The Numismatic Bibliomania Society



The E-Sylum: Volume 19, Number 14, April 3, 2016, Article 8


John Lupia submitted the following information from his   Encyclopedic Dictionary of Numismatic Biographies for this week's installment of his series. Thanks! As always, this is only an excerpt with the full article and bibliography available online. This week's subject is dealer Tom Elder. -Editor

ELDER, T. L. Thomas Lindsay Elder (1874-1948), born at Dayton, Pennsylvania, on November 22, 1874, son of Scottish-American parents, McLeod and Hannah (Knox) Elder.

Thomas Elder is among the most prominent and influential American numismatists and coin dealers of the first three decades of the 20th century up to the early 1930's when other prominent dealers like B. Max Mehl, Wayte Raymond, Joe and Morty Stack, emerged dominating the market overshadowing him.

He began collecting tobacco tin tags at age eight in 1882 and coins at thirteen in 1887 when living in Bethlehem, Pennsylvania. For the uninitiated collecting tobacco tin tags was a widespread hobby much like cigar band collecting or tobacco tin collecting in America and in Europe and was a typical feature published in The Golden Argosy; The Oologist; The American Magazine of Natural Science; Mineralogist's Monthly; and Philatelic West and other collecting periodicals during the 1880's and 1890's. In his lifetime of collecting his favorite pieces were store cards, tokens, medals and political pieces.

He studied at Park Institute and Beaver College.

From 1899 to 1901 he lived at 343 Princeton Place, Pittsburg, Pennsylvania; (April 1902 The Numismatist) 843 Princeton Place, E.E., Pittsburg, Pennsylvania; (Station A, Pittsburg, Pennsylvania).

His first ad in the September 1899 issue of The Numismatist, pages 207-8, was an announcement for his eight-page fixed priced list of ancient and medieval coins and served as a notice for his small display ad forthcoming in the November issue for Greek, Bactrian, Parthian, Egyptian, Roman, Byzantine, and medieval British and French coins. A similar but larger size ad appeared in the January 1900 issue on page 33.

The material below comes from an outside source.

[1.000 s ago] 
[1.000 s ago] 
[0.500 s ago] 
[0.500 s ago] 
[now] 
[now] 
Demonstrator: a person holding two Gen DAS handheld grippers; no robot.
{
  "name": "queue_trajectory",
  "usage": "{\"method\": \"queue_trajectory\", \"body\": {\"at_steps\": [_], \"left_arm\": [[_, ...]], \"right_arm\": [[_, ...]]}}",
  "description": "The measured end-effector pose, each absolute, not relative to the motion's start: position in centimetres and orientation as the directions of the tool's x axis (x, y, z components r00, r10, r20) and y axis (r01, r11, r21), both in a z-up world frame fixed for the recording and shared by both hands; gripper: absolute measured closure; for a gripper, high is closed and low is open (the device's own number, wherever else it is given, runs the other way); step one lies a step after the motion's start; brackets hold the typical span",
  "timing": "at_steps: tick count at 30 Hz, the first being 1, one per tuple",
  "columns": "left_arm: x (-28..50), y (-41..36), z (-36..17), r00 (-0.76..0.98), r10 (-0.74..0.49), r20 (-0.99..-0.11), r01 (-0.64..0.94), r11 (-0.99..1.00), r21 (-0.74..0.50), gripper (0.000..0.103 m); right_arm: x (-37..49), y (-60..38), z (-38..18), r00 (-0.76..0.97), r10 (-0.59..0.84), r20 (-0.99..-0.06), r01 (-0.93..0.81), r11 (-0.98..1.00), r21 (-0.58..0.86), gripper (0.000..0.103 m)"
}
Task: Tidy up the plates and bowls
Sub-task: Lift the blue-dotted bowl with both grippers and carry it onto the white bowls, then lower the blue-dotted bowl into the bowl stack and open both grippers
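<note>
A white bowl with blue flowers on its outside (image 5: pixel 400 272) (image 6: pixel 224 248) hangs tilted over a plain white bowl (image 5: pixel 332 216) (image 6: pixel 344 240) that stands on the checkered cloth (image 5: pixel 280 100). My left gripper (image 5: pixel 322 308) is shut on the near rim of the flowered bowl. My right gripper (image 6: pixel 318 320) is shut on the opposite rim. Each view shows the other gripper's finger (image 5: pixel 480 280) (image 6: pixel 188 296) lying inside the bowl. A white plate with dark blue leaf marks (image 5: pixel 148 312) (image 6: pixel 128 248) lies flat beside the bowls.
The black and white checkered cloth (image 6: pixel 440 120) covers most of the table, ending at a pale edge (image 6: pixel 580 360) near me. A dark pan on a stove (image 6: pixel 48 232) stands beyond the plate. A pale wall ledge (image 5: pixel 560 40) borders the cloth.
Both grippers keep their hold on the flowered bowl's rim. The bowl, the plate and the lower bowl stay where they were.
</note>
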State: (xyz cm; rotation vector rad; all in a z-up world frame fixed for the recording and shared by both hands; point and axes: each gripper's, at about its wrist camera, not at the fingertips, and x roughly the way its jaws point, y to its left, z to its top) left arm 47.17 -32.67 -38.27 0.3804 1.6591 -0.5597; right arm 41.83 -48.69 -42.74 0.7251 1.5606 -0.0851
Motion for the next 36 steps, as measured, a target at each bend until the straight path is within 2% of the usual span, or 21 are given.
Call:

He got his feet wet writing in The Numismatist in the February 1901 issue describing five medals in his collection and inquiring further information about the Palmetto "No submission" token. B. P. Wright replied in the April issue correcting him about the attribution, and also about the Pitt medal. Also, he wrote a series "Notes on the Coinage of the Greeks,” in The Philatelic West. By late fall through December 1901 his second series titled “Money in Circulation in America in Colonial Times,” was also published in Philatelic West.

ELDER 2-19-1902

In June of 1902 he lived at 238 Sheridan Avenue, Pittsburg (stamped on his aluminum store card, and on his printed business envelopes) and this new address was published in the July issue of The Numismatist, and also appears on his new printed business envelopes that refer to his corporate name as Thomas L. Elder, Importer of Ancient, Medieval and Modern Coins, Inc. Also, another envelope, Thomas L. Elder, Dealer in Ancient, Mediaeval and Modern Coins, Paper Money, Gem Stones, Curios, Etc. 238 Sheridan Ave., Pittsburg, Pa. Price List Free.

In May 1904 he moved to 32 East 23rd Street, New York City, NY, and later on at 8-10 W. 37th Street, New York. He spent thirty-five years in New York before retiring to South Carolina.

He was an active member of the ANS since January 18, 1904. By 1906 he served on the ANS committee to improve the artistic design of American coinage which met with President Theodore Roosevelt.

Elder always seemed to show a dark side to his character which seemed to grow stronger from 1906 to 1909, like a blister that swelled up and burst. Dave Bowers rightly called his writing "feisty and irreverent" in his seminal article in Rare Coin Review (Winter 1988) : 59-62; John W. Adams, "One might accuse Elder of being short-tempered, sharp-tongued or self-righteous but never dull or dishonest." U.S. Numismatic Literature, Vol. 2, page 25; and Pete Smith aptly called him "Opinionated and Outspoken" in The Numismatist (2000) : 399-400.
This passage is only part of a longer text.